The Major Energies Marketers Association of Nigeria has shed light on why its members have ceased importing Premium Motor Spirit, commonly known as petrol. According to Clement Isong, the Executive Secretary of MEMAN, the fluctuating foreign exchange rates and the elusive landing cost of fuel are the primary reasons behind this decision.
Speaking at a webinar for media professionals, Isong highlighted the challenges in determining the exact landing cost of petrol, which in turn makes it challenging to set a suitable price for the product. He pointed out that government policies allowing continuous charges in dollars by the Nigeria Ports Authority (NPA) and the Nigerian Maritime Administration and Safety Agency (NIMASA) have a direct impact on the market and consumers.
Despite receiving products from the Nigerian National Petroleum Company, NNPC Limited, marketers are faced with the task of transacting retail products in dollars, leading to an increase in pump prices. In a notable development, Emadeb Energy Services Limited imported 27 million litres of petrol into the country for the first time post-subsidy removal in July 2023.
Following the removal of subsidies, fuel prices skyrocketed to N600 to 670 per litre last year.
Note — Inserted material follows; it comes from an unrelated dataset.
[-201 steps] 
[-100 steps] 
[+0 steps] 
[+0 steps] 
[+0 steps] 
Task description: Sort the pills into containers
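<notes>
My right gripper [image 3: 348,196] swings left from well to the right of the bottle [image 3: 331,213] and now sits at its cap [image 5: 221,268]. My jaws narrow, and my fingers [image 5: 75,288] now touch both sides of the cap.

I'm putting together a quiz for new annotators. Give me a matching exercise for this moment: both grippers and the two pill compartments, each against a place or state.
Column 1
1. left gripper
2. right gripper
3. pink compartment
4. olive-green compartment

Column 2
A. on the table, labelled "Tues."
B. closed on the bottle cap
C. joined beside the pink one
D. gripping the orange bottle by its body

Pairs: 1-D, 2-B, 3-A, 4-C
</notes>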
Despite the significant rise in the exchange rate from N750 per USD in June to N1,602.17 on Thursday, the pump price of fuel has remained relatively stable, indicating a new petrol subsidy regime.
The International Monetary Fund has warned that the country’s currency fuel and electricity subsidies could amount to $7 trillion in 2024. This revelation underscores the complex interplay between market forces, government policies, and global economic trends in shaping the fuel industry in Nigeria.
As the debate over fuel subsidies continues to unfold, the challenges faced by marketers and consumers alike underscore the need for a comprehensive and sustainable solution to ensure the stability and affordability of petrol in the country.